Six times a year, Tradeshow Productions owner Daryl Klein sponsors a gun show at Hawkeye Downs. Sellers rent booths from him in order to hawk their handguns, rifles and etc. to the background-check approved masses over a few days. Although two Iowa teens have been charged with stealing guns from the event in January, it’s not too often that illegal transactions go on inside his events, Klein said.

“We have strict rules we need to follow,” he said. “I will not allow vendors who have been found selling guns without the proper background checks to sell at my shows…and our security measures are tough.”

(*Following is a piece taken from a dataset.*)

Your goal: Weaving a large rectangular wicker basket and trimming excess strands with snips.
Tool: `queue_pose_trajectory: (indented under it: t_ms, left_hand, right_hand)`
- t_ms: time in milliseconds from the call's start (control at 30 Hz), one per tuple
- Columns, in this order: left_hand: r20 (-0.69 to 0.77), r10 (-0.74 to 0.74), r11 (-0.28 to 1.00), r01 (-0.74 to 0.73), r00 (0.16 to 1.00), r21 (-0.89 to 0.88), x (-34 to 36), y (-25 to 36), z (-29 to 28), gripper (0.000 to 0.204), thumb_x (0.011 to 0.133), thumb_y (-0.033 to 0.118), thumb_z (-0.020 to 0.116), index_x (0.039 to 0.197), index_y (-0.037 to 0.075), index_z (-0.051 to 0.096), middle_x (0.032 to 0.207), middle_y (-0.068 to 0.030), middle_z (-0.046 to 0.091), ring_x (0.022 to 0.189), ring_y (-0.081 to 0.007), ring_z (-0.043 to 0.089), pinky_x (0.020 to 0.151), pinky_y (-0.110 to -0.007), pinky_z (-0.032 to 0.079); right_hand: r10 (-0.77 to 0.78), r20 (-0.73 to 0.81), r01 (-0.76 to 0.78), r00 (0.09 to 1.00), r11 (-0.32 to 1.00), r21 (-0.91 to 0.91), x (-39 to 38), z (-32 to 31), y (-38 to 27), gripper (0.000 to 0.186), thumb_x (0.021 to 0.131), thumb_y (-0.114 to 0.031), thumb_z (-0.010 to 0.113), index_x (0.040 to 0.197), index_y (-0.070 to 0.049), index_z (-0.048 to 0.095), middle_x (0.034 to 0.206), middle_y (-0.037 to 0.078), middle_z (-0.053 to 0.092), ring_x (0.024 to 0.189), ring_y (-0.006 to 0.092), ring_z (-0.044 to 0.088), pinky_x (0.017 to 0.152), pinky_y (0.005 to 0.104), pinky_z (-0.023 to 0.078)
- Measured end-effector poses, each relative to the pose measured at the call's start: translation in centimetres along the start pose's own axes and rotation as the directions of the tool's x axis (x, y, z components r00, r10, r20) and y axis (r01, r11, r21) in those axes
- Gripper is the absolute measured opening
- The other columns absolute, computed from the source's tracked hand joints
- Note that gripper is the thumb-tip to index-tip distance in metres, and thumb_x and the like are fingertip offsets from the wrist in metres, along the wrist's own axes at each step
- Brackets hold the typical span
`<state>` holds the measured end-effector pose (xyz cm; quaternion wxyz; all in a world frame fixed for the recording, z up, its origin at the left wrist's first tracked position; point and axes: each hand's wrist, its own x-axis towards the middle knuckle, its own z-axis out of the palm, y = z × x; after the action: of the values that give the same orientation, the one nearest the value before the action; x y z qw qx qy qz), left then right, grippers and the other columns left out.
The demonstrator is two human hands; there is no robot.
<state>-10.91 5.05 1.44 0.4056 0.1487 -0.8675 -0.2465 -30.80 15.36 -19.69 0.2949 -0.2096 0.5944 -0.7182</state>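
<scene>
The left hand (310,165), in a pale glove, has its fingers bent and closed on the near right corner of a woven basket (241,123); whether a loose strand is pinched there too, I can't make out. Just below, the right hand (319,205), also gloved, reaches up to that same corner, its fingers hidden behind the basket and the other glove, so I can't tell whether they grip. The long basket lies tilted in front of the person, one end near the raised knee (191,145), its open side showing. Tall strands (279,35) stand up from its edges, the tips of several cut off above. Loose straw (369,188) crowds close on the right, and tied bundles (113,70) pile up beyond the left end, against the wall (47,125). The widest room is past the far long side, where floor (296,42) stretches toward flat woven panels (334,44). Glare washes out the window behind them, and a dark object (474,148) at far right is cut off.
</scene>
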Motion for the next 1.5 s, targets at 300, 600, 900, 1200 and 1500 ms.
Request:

There are off-duty police officers and sheriff’s deputies who check every weapon that comes in the door to make sure they’re unloaded, also checking weapons on the way out. Exhibitors use their own methods to secure their weapons, he said, whether that’s by connecting them all with a cord or rope, or putting them inside a glass case. Tyler Carter and Ethan Johnston just “got lucky” when they ran out the door with their stolen guns, Klein said.

“The vendor’s table was right next to the door, and they must have just taken off running,” he said.

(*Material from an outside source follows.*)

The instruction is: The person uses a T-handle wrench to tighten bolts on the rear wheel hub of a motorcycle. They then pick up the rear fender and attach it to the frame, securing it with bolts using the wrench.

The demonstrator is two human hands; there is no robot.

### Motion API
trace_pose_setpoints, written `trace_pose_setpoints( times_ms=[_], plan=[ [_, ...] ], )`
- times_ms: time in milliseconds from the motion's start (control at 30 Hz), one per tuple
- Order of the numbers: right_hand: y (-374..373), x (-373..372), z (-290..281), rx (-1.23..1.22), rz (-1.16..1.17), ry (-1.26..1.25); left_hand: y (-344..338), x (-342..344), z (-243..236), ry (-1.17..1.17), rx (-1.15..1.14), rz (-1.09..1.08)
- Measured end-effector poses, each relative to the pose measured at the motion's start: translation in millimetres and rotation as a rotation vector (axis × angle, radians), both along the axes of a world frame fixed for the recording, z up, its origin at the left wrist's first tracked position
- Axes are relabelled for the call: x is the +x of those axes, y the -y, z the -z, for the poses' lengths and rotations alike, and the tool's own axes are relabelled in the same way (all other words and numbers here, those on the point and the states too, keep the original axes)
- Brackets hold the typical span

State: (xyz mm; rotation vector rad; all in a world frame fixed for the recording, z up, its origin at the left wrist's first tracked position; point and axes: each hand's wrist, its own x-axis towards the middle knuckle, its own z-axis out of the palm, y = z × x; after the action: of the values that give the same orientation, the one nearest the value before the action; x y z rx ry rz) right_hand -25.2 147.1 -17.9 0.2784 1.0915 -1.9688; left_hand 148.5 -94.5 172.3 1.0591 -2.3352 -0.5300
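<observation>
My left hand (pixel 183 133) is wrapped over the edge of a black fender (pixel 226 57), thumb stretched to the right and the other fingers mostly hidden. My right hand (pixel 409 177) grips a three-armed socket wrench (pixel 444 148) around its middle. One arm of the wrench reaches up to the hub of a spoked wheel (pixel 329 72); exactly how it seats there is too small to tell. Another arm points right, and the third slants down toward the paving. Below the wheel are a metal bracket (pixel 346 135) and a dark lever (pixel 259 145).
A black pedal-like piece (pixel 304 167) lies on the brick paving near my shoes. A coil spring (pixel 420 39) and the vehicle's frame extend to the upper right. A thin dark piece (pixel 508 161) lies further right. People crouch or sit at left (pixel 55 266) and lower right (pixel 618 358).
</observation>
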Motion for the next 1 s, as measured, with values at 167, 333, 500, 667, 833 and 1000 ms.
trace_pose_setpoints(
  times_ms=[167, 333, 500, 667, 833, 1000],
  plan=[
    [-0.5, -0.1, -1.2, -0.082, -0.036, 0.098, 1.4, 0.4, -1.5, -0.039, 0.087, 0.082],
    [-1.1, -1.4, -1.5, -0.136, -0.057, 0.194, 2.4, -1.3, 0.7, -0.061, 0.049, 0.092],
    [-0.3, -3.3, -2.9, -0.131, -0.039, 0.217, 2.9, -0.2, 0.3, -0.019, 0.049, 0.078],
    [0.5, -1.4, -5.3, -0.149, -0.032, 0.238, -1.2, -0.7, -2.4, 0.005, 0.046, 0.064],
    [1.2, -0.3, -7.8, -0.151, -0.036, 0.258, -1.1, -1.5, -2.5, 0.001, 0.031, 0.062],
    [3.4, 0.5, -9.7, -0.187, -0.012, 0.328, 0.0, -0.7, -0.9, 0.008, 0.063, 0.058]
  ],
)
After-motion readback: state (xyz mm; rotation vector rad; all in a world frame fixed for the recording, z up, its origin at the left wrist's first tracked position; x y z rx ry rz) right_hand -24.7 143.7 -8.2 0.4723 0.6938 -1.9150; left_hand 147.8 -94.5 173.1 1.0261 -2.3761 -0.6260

But, alas, their plan was faulty. In their haste, they didn’t realize one of the guns was missing a clip. So they took a chance when they returned the next time to ask for a clip for one of the stolen guns. The woman recognized them and pointed them out to security officers. They were searched, and officers found MORE stolen goods on them from the show. That time, security worked like it was supposed to, Klein said.

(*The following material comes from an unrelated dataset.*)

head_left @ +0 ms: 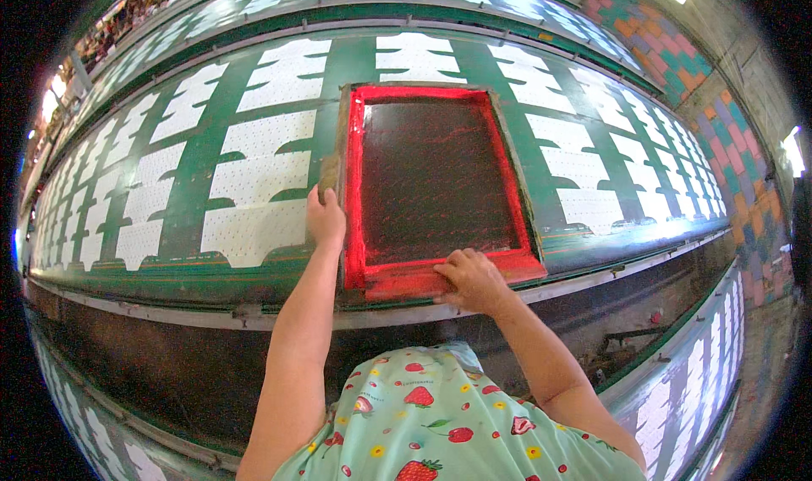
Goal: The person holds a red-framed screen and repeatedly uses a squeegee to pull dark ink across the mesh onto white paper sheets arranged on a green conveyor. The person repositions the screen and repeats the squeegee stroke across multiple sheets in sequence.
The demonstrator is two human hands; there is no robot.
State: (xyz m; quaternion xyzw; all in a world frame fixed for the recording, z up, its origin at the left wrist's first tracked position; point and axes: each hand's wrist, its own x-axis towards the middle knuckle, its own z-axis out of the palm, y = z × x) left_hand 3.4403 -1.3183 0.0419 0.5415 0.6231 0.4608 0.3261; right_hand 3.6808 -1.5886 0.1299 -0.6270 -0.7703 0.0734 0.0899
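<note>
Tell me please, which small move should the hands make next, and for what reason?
Probably steady the red-bordered frame with the left hand: it is at the frame's left side, while the right hand is at the near edge, and any slip might carry the frame over the white sheets beside it.

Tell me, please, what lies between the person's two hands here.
In the head view, the lower-left part of the red-bordered printing screen, with its dark mesh, lies between the left hand and the right hand.
</note>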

The people who attend the gun shows are looking for hunting weapons or handguns and pistols for concealed carrying or target practice, he said — the shows are NOT conduits for illegal sales. I, for one, appreciate that. Bureau of Justice statistics suggest that at least 1/3 of gun crimes involve stolen guns. Interestingly enough, they also say juvenile offenders are more likely to have guns than adults. Hm.